**WHAT IS REQUIRED**: A verbatim copy of the listing is what is needed, minus any pictures.

**COLLECTED DATA**:
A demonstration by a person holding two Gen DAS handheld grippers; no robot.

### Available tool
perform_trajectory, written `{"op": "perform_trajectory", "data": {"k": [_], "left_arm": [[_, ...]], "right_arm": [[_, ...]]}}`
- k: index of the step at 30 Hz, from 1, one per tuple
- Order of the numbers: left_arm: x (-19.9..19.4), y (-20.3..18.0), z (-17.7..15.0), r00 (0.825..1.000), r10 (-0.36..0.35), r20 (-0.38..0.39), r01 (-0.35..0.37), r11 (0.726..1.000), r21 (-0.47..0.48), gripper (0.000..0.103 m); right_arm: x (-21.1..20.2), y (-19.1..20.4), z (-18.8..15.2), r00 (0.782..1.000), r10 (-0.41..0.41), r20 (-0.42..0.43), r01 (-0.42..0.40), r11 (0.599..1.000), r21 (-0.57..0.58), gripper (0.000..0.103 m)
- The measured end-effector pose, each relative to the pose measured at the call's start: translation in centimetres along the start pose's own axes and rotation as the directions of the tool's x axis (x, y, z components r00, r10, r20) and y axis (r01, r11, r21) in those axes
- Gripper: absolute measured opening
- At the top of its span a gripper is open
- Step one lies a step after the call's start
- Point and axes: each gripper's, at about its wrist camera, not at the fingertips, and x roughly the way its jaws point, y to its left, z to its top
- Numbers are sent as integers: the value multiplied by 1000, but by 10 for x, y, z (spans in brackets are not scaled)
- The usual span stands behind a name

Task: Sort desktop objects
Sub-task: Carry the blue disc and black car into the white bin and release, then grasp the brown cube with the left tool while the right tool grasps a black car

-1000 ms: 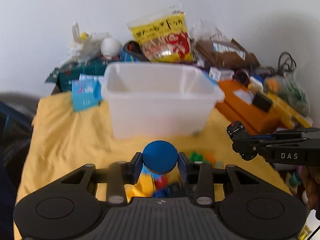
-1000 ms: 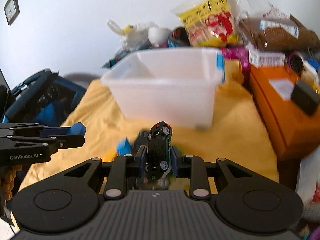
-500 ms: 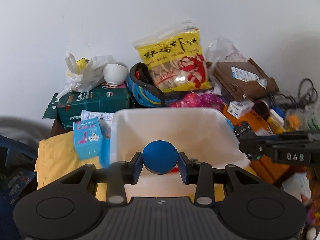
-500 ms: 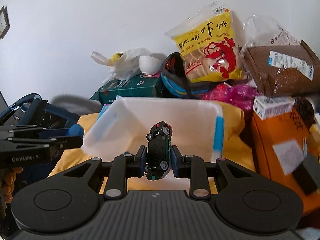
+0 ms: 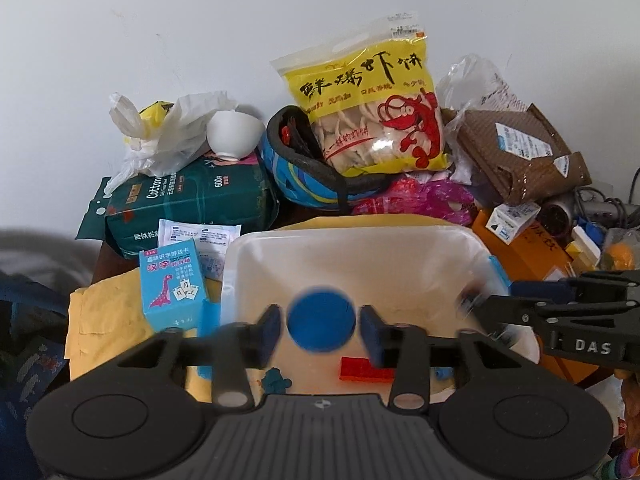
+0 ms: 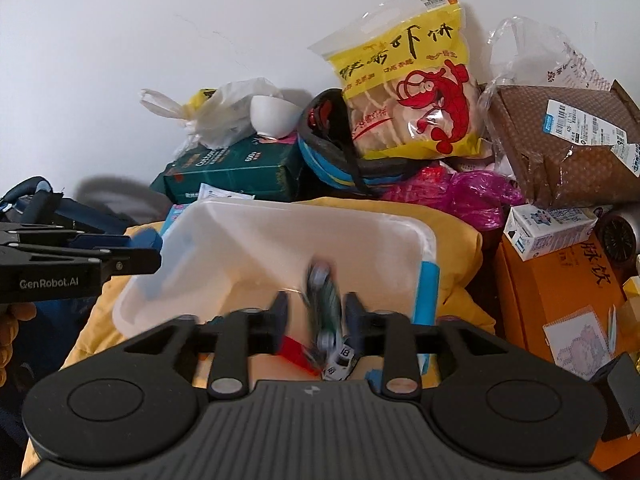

**OUTPUT FOR THIS TASK**:
A demonstration by a person holding two Gen DAS handheld grippers; no robot.

### Available tool
perform_trajectory, written `{"op": "perform_trajectory", "data": {"k": [_], "left_arm": [[_, ...]], "right_arm": [[_, ...]]}}`
- k: index of the step at 30 Hz, from 1, one per tuple
- Order of the numbers: left_arm: x (-19.9..19.4), y (-20.3..18.0), z (-17.7..15.0), r00 (0.825..1.000), r10 (-0.36..0.35), r20 (-0.38..0.39), r01 (-0.35..0.37), r11 (0.726..1.000), r21 (-0.47..0.48), gripper (0.000..0.103 m); right_arm: x (-21.1..20.2), y (-19.1..20.4), z (-18.8..15.2), r00 (0.782..1.000), r10 (-0.41..0.41), r20 (-0.42..0.43), r01 (-0.42..0.40), r11 (0.599..1.000), r21 (-0.57..0.58), gripper (0.000..0.103 m)
- The measured end-effector pose, each relative to the pose measured at the call's start: translation in centimetres along the start pose's own axes and rotation as the directions of the tool's x axis (x, y, z components r00, r10, r20) and y axis (r01, r11, r21) in those axes
- Gripper: absolute measured opening
- At the top of its span a gripper is open
- Step one lies a step after the call's start
- Point and axes: each gripper's, at about its wrist camera, not at the fingertips, and x roughly the way its jaws point, y to its left, z to its top
- Numbers are sent as integers: the value multiplied by 1000, but by 10 for x, y, z (spans in brackets are not scaled)
- The usual span stands behind a name

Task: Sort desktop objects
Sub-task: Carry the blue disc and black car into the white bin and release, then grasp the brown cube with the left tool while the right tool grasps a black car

-1000 ms: 
-1000 ms: 
-500 ms: 
-500 ms: 
+0 ms: 
+0 ms: 

That covers the exercise completely.